The complete list of spark configuration parameters is available on the spark docs. Many of them are not relevant in local mode. From what I understand the local mode is going to execute as a single executor with the number of cores specified in the local[#]
block ( or the total number of system threads if it's set to *
) It will use the available memory that java is configured with. I'm pretty sure it's ignoring the memory and configuration parameters you've set. Those will be relevant if you configure a stand alone spark cluster (potentially one running exclusively on your local machine).

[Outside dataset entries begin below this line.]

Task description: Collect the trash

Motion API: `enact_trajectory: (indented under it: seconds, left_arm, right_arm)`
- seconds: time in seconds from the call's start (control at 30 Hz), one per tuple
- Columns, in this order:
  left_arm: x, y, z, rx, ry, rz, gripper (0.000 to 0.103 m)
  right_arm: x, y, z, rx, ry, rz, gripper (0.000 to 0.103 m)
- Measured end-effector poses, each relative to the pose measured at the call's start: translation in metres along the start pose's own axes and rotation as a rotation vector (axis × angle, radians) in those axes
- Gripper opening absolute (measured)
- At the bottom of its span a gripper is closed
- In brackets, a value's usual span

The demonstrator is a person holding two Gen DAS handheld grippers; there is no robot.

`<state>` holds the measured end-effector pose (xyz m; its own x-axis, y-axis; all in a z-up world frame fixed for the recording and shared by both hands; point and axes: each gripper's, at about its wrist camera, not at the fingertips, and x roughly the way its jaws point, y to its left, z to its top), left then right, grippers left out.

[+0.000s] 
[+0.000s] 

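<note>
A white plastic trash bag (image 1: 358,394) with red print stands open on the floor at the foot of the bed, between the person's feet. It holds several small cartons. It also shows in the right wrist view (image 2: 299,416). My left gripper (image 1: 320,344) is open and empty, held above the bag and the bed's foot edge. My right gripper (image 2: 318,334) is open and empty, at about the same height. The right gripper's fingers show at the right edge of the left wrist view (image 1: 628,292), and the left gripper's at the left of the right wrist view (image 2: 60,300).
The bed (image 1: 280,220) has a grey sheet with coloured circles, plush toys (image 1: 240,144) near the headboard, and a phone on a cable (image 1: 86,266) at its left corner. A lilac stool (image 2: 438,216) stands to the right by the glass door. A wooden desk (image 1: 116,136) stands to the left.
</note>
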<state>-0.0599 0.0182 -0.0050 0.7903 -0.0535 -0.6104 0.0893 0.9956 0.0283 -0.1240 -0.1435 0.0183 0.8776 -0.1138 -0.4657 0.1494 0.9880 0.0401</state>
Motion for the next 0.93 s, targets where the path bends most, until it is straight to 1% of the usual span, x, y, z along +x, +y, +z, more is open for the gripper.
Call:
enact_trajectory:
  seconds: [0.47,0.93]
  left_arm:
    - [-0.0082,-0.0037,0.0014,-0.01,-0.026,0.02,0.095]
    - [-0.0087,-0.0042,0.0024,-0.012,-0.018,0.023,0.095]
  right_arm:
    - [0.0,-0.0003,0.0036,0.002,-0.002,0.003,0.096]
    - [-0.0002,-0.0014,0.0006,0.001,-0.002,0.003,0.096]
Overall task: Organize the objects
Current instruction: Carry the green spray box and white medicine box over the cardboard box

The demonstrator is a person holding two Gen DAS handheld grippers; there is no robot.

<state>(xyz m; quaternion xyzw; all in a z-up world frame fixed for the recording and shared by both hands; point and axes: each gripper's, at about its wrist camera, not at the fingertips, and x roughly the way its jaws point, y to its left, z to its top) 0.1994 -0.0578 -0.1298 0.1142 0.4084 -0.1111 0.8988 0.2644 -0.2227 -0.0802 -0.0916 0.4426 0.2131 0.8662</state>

Our spark tools are not being actively developed for the most part. We've moved away from them to use single threaded tools widely sharded and managed by cromwell. The additional complexity of the spark environment made it hard to see much benefit when most of the tools are embarassingly parallel and easily shardable.
from gatk.
Related Issues (20)
- java.lang.IllegalArgumentException: the number of genotypes is too large for ploidy 8 and 55 alleles: approx. 3381098545 HOT 3
- Funcotator - WARN GencodeFuncotationFactory - Cannot create complete funcotation for variant at chr....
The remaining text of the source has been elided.